Terlihat Natasha hanya tersenyum. Tak ada raut kesal atau ekspresi aneh yang bisa Juan tangkap di wajah cantik gadis itu.
"Biasa aja, Pak. Karena Nyonya Renata juga bilang begitu sama aku."
"Hah! Serius?" Juan tampak terperangah. Tak percaya akan apa yang baru ia dengar.
Natasha mengangguk sambil mengunyah makanan di dalam mulutnya.
'Permainan macam apa ini? Bisa-bisanya Tuan Arthur dan Nyonya Renata melibatkan gadis seperti Natasha yang terpaksa tunduk pada perintah mereka.' Juan berbicara pada hatinya sendiri. Ia yang tidak dilibatkan, justru kesal sendiri.
"Aku menganggapnya biasa saja, Pak. Ya ... awal-awal diberi perintah memang terbebani. Tapi, aku berusaha untuk menanggapinya dengan tenang dan santai. Anggap tugas ini tak jauh berbeda dengan pekerjaan asisten pribadi lainnya."
Gadis itu memang terlihat santai. Keadaannya jika tidak sedang bersama Alex sungguh berbanding terbalik. Tapi, sebab Juan yang sudah mengenal Natasha sebelumnya, ia berpikir jika bekerja bersama Alex sungguh membuatnya terbebani.
Itulah mengapa ia merasa iba ketika mendapat kabar dari Arthur bahwa pekerjaannya sedikit berkurang karena dibantu oleh Natasha.
"Tapi, Nat. Asal kamu tahu, menjadi asisten Alex tidak bisa kamu samakan dengan asisten pribadi yang lain. Alex itu gila kerja. Ia bisa tidak pulang kalau ada pekerjaan yang belum selesai. Aku sudah mengalami makanya aku ngomong ke kamu."
"Tapi, Pak Juan bisa 'kan. Masa aku enggak?"
Entah apa yang Natasha pikirkan. Tekadnya yang kuat membuat Juan geleng-geleng kepala.
"Ya, semoga saja Alex tidak bertingkah macam-macam. Aku berkata begini karena aku tahu sahabatku itu tidak suka perempuan."
"Apakah Tuan Alex menyukai laki-laki?" Natasha menatap penasaran.
"Tidak. Jangan salah menangkap sebuah kalimat."
Natasha tergelak ketika melihat ekspresi Juan yang panik. Lelaki itu mungkin tak ingin dituduh menyebar berita bohong karena kenyataannya tidak demikian.
"Pak Juan sendiri yang bilang kalau Tuan Alex tidak menyukai perempuan. Lantas, lawan dari perempuan itu apa kalo bukan laki-laki," kekeh Natasha yang sudah selesai dengan makanannya.

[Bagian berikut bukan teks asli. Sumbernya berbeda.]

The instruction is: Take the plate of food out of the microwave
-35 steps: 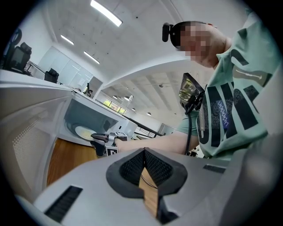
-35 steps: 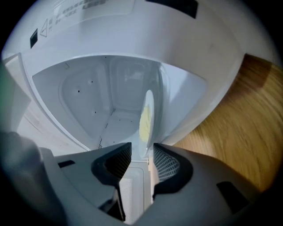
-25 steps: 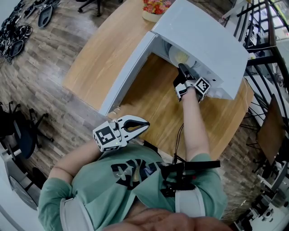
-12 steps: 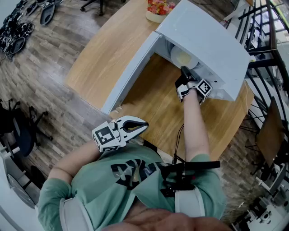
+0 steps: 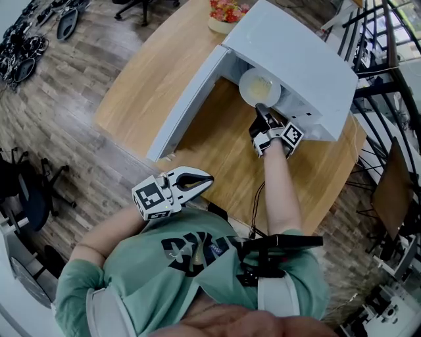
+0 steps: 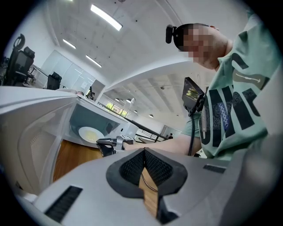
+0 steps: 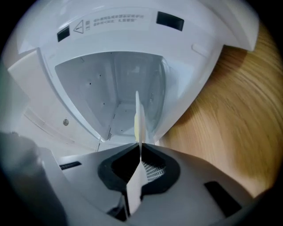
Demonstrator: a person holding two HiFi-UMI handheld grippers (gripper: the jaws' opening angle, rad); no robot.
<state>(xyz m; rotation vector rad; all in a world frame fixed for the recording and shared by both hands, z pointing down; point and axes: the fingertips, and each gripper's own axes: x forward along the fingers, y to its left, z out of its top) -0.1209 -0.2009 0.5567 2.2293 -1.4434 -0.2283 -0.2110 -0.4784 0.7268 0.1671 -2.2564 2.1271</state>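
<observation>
Hovering nearest, by the person's chest, the left gripper (image 5: 208,178) has its jaws together on nothing. Farther off, the right gripper (image 5: 261,108) is clamped on the near rim of the plate (image 5: 260,85). It carries pale food at the mouth of the microwave (image 5: 302,59), whose door (image 5: 187,105) stands open to the left.

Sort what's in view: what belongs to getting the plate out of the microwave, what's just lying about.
Job: plate of food; microwave; its open door; right hand-held gripper, shut on the plate's rim.
Lying about: bowl with colourful contents; left hand-held gripper; office chair.
</observation>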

"Intinya, Alex bisa melakukan apa saja karena ketidaksetujuannya atas permintaan sang mommy. Aku harap kamu menyiapkan siasat atau persiapan dalam menyikapi tingkah Alex."
"Makasih, Pak Juan, karena sudah diingatkan. Doakan saja aku bisa menjalankan tugasku dengan baik selama setahun ke depan."